### WHAT TO DO
Copy each line below as it stands, but skip any picture it contains.

### SUPPLIED MATERIAL
--- START ---

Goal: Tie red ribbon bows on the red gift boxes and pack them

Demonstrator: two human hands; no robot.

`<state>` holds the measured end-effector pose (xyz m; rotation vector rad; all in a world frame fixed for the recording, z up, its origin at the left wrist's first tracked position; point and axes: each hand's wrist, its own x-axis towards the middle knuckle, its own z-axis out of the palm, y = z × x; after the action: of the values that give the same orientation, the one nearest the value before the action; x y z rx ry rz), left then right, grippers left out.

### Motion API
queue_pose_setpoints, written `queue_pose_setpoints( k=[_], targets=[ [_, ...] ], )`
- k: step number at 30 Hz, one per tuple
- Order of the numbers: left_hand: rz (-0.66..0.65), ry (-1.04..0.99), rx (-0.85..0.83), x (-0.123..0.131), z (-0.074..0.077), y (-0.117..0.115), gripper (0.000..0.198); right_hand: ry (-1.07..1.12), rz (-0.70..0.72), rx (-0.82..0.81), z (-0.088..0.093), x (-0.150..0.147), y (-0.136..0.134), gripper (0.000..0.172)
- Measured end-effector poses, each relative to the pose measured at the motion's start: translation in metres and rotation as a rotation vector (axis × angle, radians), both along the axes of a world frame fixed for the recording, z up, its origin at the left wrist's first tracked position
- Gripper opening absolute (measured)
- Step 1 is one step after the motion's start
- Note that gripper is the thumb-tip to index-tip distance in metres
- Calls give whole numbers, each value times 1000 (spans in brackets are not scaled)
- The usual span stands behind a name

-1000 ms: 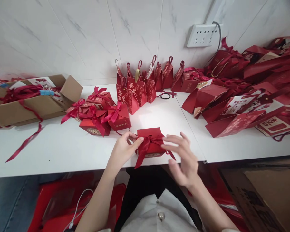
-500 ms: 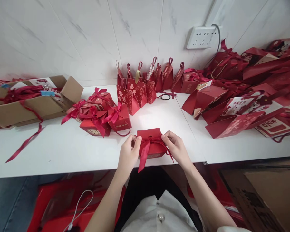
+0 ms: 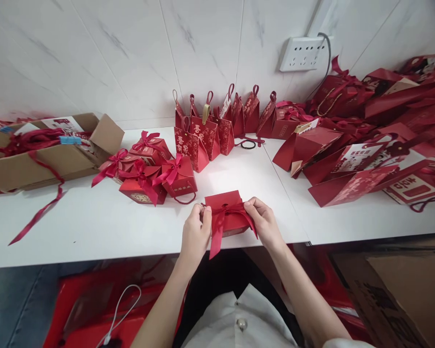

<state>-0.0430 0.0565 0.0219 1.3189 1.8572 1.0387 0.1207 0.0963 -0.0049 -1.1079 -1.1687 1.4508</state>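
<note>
A small red gift box [image 3: 223, 199] sits at the table's front edge, right before me. Across its front runs a red ribbon [image 3: 218, 231], knotted in the middle with tails hanging over the edge. My left hand [image 3: 197, 226] pinches the ribbon at the box's left side. On the other side, my right hand [image 3: 263, 220] pinches the ribbon between thumb and fingers. Both hands are close against the box. Just to the left stand several finished-looking red boxes with ribbon bows [image 3: 179, 179].
A cardboard box [image 3: 39, 166] of ribbons stands at the left, one strand trailing onto the white table [image 3: 105, 237]. Triangular red boxes [image 3: 205, 137] line the wall. A pile of red boxes [image 3: 369, 164] fills the right. A black ring [image 3: 248, 144] lies between them; a power strip [image 3: 303, 54] is above.
Both hands keep their pinch on the ribbon and have shifted slightly. The gift box has turned a little, and the ribbon's hanging tail has moved slightly right.
</note>
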Motion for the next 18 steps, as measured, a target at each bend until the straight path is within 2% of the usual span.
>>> queue_pose_setpoints(
  k=[2,4,6,8,11,13,15,18],
  targets=[
    [-33,-70,-13,-2,2,0,34,-76,54,38,4,8,4,38],
    [-46,-140,-38,-4,5,2,36,-150,47,115,8,16,9,39],
    [-23,-181,-53,-6,7,4,34,-201,72,188,12,22,15,47],
    [-21,-204,-68,-7,8,7,37,-255,220,240,14,25,21,65],
    [-50,-233,-96,-7,4,9,58,-362,504,303,15,24,27,102],
    [-62,-259,-96,-6,0,6,65,-417,598,343,13,23,28,114],
    [-92,-316,-92,-5,-5,2,68,-439,596,396,11,22,26,115],
    [-179,-410,-72,-5,-12,-7,77,-466,517,504,9,22,19,114]
  ],
)
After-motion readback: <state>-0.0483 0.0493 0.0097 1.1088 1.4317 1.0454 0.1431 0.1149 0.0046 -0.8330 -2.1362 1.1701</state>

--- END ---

### SOLUTION TO THIS TASK
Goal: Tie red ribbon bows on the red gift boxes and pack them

Demonstrator: two human hands; no robot.

`<state>` holds the measured end-effector pose (xyz m; rotation vector rad; all in a world frame fixed for the recording, z up, its origin at the left wrist's first tracked position; point and axes: each hand's wrist, its own x-axis towards the middle knuckle, its own z-axis out of the palm, y = z × x; after the action: of the values that give the same orientation, the one nearest the value before the action; x y z rx ry rz), left then right, grippers left out.

### Motion API
queue_pose_setpoints, written `queue_pose_setpoints( k=[_], targets=[ [_, ...] ], )`
- k: step number at 30 Hz, one per tuple
- Order of the numbers: left_hand: rz (-0.66..0.65), ry (-1.04..0.99), rx (-0.85..0.83), x (-0.123..0.131), z (-0.074..0.077), y (-0.117..0.115), gripper (0.000..0.198); right_hand: ry (-1.07..1.12), rz (-0.70..0.72), rx (-0.82..0.81), z (-0.088..0.093), x (-0.150..0.147), y (-0.136..0.134), gripper (0.000..0.172)
- Measured end-effector poses, each relative to the pose measured at the motion's start: translation in metres and rotation as a rotation vector (axis × angle, radians), both along the axes of a world frame fixed for the recording, z up, its origin at the left wrist's first tracked position
- Gripper opening absolute (measured)
- Step 1 is one step after the motion's start
- Note that gripper is the thumb-tip to index-tip distance in metres
- Calls give whole numbers, each value times 1000 (spans in brackets are not scaled)
- The usual span stands behind a name

-1000 ms: 
-500 ms: 
+0 ms: 

<state>-0.0430 0.0565 0.0219 1.3189 1.8572 1.0387 0.1207 0.0963 -0.0049 -1.1079 -1.1687 1.4508</state>
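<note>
A small red gift box [image 3: 223, 199] sits at the table's front edge, right before me. Across its front runs a red ribbon [image 3: 218, 231], knotted in the middle with tails hanging over the edge. My left hand [image 3: 197, 226] pinches the ribbon at the box's left side. On the other side, my right hand [image 3: 263, 220] pinches the ribbon between thumb and fingers. Both hands are close against the box. Just to the left stand several finished-looking red boxes with ribbon bows [image 3: 179, 179].
A cardboard box [image 3: 39, 166] of ribbons stands at the left, one strand trailing onto the white table [image 3: 105, 237]. Triangular red boxes [image 3: 205, 137] line the wall. A pile of red boxes [image 3: 369, 164] fills the right. A black ring [image 3: 248, 144] lies between them; a power strip [image 3: 303, 54] is above.
Both hands keep their pinch on the ribbon and have shifted slightly. The gift box has turned a little, and the ribbon's hanging tail has moved slightly right.
</note>
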Motion for the next 18 steps, as measured, a target at each bend until the straight path is within 2% of the usual span.
>>> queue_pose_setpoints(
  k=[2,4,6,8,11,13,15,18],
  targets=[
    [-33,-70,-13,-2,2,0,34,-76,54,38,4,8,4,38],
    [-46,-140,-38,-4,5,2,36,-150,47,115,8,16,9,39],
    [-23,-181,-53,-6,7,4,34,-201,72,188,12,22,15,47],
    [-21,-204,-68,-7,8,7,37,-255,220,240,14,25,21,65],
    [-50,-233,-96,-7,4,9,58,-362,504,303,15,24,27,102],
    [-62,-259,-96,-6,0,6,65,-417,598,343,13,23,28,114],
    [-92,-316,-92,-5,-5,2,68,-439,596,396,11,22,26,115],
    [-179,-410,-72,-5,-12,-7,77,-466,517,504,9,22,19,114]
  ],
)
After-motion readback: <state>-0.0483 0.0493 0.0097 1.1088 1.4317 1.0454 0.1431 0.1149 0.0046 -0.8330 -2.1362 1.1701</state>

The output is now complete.